**TASK PROMPT**. Whatever the lines below say, output them exactly.

** Opening SUPPLIED MATERIAL block **

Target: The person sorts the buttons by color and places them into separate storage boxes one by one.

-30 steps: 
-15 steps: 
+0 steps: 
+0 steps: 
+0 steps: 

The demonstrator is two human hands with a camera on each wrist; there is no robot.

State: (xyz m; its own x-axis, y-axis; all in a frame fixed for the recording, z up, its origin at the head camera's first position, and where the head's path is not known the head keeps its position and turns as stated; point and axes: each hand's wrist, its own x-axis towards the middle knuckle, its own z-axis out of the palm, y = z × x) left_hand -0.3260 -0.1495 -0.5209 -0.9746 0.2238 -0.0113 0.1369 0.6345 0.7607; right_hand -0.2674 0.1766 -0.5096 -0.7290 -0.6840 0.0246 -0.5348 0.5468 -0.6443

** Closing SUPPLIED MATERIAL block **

**ANSWER TO THE PROBLEM**.
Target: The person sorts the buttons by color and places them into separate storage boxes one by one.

-30 steps: 
-15 steps: 
+0 steps: 
+0 steps: 
+0 steps: 

The demonstrator is two human hands with a camera on each wrist; there is no robot.

State: (xyz m; its own x-axis, y-axis; all in a frame fixed for the recording, z up, its origin at the head camera's first position, and where the head's path is not known the head keeps its position and turns as stated; point and axes: each hand's wrist, its own x-axis towards the middle knuckle, its own z-axis out of the palm, y = z × x) left_hand -0.3260 -0.1495 -0.5209 -0.9746 0.2238 -0.0113 0.1369 0.6345 0.7607; right_hand -0.2674 0.1766 -0.5096 -0.7290 -0.6840 0.0246 -0.5348 0.5468 -0.6443

No further output is needed for the exercise.